II. ALTERNATIVELY, WHETHER THE TRIAL COURT ERRED IN NOT FINDING AN IMPLIED CONTRACT BETWEEN BRANDON QUINN AND MISSISSIPPI STATE UNIVERSITY.

III. WHETHER THE STATUTE OF LIMITATIONS HAD RUN ON THE QUINNS' CLAIM.

STATEMENT OF THE FACTS

¶4 Brandon Quinn, then twelve years old, was attending the Mississippi State Baseball Camp in Starkville, Mississippi, on June 22, 1992. While attending the camp, Brandon was being instructed on hitting by Coach Keith Kosh, and was watching a demonstration by Coach Kosh on how to approach hitting baseballs off of a tee. Brandon claims that Coach Kosh, without warning to the campers, swung the baseball bat. The bat hit Brandon in the mouth, knocking out one permanent tooth and permanently damaging four other teeth.

¶5 On June 20, 1994, Mike and Gayra Quinn, individually and as parents and next friends of Brandon Quinn, filed suit in Oktibbeha County Circuit Court against Mississippi State University (MSU); Dr. Donald Zacharias, President of MSU; Ron Polk, MSU Head Baseball Coach; Steve Smith, MSU Assistant Baseball Coach and Director of the MSU Bulldog Baseball Camp for 1992; and Keith Kosh, Bulldog Baseball Camp Coach and/or Assistant for 1992. The Quinns sought damages for the injury to Brandon's mouth. The theory under which the complaint was brought was negligence and, in the alternative, that the defendants breached an implied contract with the plaintiffs to provide baseball instruction to Brandon Quinn in a safe manner.

¶6 MSU responded by stating Brandon, with the consent of his parents, attended a youth baseball camp sponsored by MSU. The Quinns paid a fee to allow the applicant to attend the baseball camp. Mike and Brandon both signed a document which states in part:

The undersigned applicant and parent/guardian understand that the applicant will be engaging in physical activity during the program which contains an inherent risk of physical injury and the undersigned assumes the risk, indemnifies, and releases Mississippi State Baseball Camp, its officers, Directors, Agents, and Employees from any and all liability for personal injury arising out of the applicant's participation in the Camp program. 1

¶7 Polk, Smith, and Zacharias, respectively the university head baseball coach, the university assistant baseball coach (and director of the baseball camp), and the university President, claim they were not at the scene of the incident at the time of the injury, did not witness the incident, took no actions and did not fail to take any actions relevant to the injury to Brandon, and were performing in their official capacities on the date of the incident as state employees within the course and scope of their state employment.

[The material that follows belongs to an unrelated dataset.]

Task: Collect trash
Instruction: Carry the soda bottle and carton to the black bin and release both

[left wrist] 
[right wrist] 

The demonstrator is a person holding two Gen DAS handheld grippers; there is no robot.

¶8 In July of 1994, MSU, Dr. Donald Zacharias, Ron Polk and Steve Smith filed a motion to dismiss based on the doctrines of sovereign immunity and qualified immunity for public officials. A hearing was held on September 8, 1994, on this motion, and an Order Granting Motion for Summary Judgment in favor of the defendants was issued on October 14, 1994. The Order did not specify the grounds upon which it was issued. It is from the Order Granting Motion for Summary Judgment that the Quinns have appealed to this Court.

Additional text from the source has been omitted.